04 Jun The City From Here
The amazing thing about Faiz Ahmed Faiz is that you can never leave him behind. Witness how he emerged in the midst of the recent protests in India with ‘hum dekhenge’ being sung in half a dozen languages to the point where flummoxed authorities were forced to treat a man, dead for a good 35 years, as a threat to national security.
These days the title of one of his poems, ‘yahan se sheher ko dekho’ (Look at the City from Here) has gotten into my head and is driving me insane. That is because, if you think about it, the ‘here’ in the title can blow your world apart. What it is telling you is that the city looks different from ‘here’ than it does from ‘there.’ And, knowing that can forever change the way you look at your city.
I was recently part of a panel where the participants laid a lot of stress on Faiz as the poet par excellence of hope. Personally, I don’t relate to that as the lasting value of Faiz’s poetry; to me his major gift is that of awareness. Once again, the ‘here’ and ‘there’ have salience. Faiz in the twilight of one’s life works his magic differently than he did on first encounter with someone leaving his teens behind. Coming across ‘mujh se pehli si mohabbat meri mehboob na mang’ (Don’t Ask Me for That Love Again) can be the first of those perplexing and shattering experiences that make one see a world much larger than one’s self.
Awareness, followed by the desire to change the world, is what motivates the lovers of Faiz. There is, of course, the solace at the inevitable setbacks on the way and the hope that all is not lost. But hope, without the awareness and the courage, is just an opiate. At my age, I wish more to engage with Faiz and ask him ‘hum kya dekhenge’ and ‘hum kab dehkenge.’ What do we need to do to reach that ever-receding destination? How long do we have to keep walking on bleeding feet through these deserts before the flowers bloom?
All this has been churning in mind ever since I received an otherwise innocuous email from a group to which I belong. Some members had hit upon the idea of putting together an e-book documenting their experiences during the prolonged lockdown due to the coronavirus. Two of the questions in the survey they circulated were the following:
- What new hobbies, activities have you tried, e.g. baking bread, gardening, learning a language?

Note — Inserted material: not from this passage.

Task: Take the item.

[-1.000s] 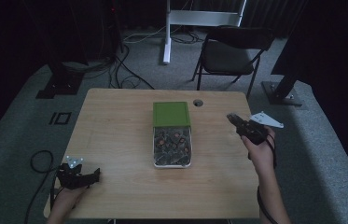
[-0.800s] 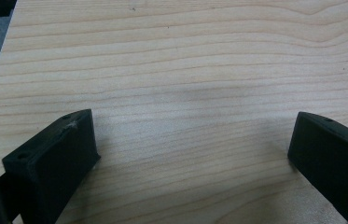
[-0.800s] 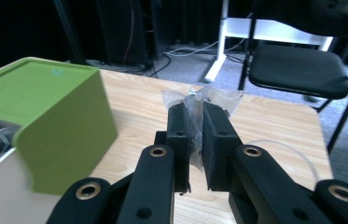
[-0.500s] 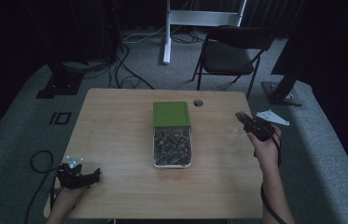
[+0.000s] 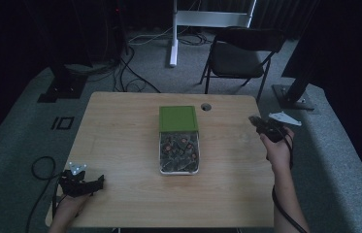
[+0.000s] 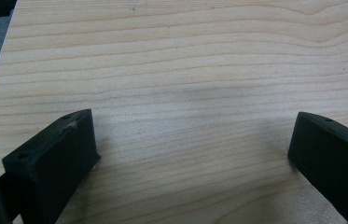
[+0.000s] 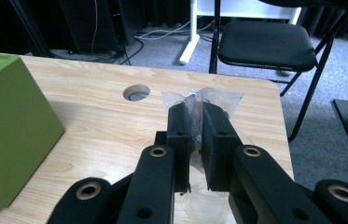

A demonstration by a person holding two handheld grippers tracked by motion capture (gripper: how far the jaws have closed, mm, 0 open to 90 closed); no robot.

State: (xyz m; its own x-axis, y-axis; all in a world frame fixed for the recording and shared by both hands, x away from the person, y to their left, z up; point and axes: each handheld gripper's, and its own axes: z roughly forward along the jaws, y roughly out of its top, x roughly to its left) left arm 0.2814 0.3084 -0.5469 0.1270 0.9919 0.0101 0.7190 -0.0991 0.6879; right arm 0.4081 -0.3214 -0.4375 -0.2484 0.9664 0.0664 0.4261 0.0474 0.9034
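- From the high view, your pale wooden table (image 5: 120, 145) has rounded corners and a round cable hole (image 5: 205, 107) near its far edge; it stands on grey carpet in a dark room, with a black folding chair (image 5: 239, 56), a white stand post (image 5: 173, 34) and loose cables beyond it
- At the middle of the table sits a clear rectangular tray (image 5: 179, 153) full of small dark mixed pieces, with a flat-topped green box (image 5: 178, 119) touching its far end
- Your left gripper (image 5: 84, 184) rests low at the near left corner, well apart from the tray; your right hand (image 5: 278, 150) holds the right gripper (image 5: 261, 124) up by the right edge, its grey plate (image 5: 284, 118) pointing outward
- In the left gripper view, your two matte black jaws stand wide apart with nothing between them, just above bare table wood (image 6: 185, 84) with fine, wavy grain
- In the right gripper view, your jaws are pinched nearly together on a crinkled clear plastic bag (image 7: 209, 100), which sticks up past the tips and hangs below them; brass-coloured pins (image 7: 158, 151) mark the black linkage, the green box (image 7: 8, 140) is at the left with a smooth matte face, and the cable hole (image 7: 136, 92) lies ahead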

- How are you amusing yourself/yourselves? What movies do you watch/recommend? Books to read? What else?
I was barely getting to terms with these questions when I came across an interview with Adil Rashid, a Muslim member of England’s cricket team in which he complained that “cricket can come in the way of one’s religion” while citing his inability “to perform the Hajj pilgrimage because of a hectic schedule as an example.” He added that “The last 10-15 years, I have been away every Ramadan playing sport and doing cricket training. We were always on the go but this Ramadan there are no excuses. We can keep all 30 fasts, we can read and learn more, maybe another language, so it has been a blessing in disguise.”
If you look at the city from ‘here,’ the lockdown during the pandemic is a “blessing in disguise,” an opportunity to “amuse” oneself, to learn a new language or to bake a fresh bread. If you look at the city from ‘there’ you are walking 500 kilometers in the sun, pulling a pregnant wife in a cart, and carrying a child who dies within a stone’s throw of home. If you live in the system to which we have adapted ourselves, here is here and there is there and never the twain shall meet.
Another of Faiz’s poems — ‘kahaN jaoge’ (Where Will you Go) comes to mind:
iss ghaRi ae dil-e-awaara kahaN jaoge
iss ghaRi koii kisii ka bhi nahiiN rehne do
koii iss vaqt milega hi nahiiN rehne do
aur milega bhi to iss taur ke pachtao ge
iss ghari ae dil-e awaara kahaN jaoge
Where will you go at such a time
Everyone is for his or her own self
No one will hold your hand
And you will regret it if he does
Where will you go at such a time
Hope by itself has failed us at this time and it is cruel to ask those trudging out of the cities to be hopeful. Awareness and courage is what we need to reject this invisible world that has become visible before our eyes and is staring us accusingly in the face.
We have seen the city from ‘there.’ Can we bear any longer to see it from ‘here.’
The writer is the author of Transgressions: Poems Inspired by Faiz Ahmed Faiz, Delhi 2019. Karachi 2020. This opinion was published in Dawn on May 27, 2020 and is reproduced here with the author’s permission.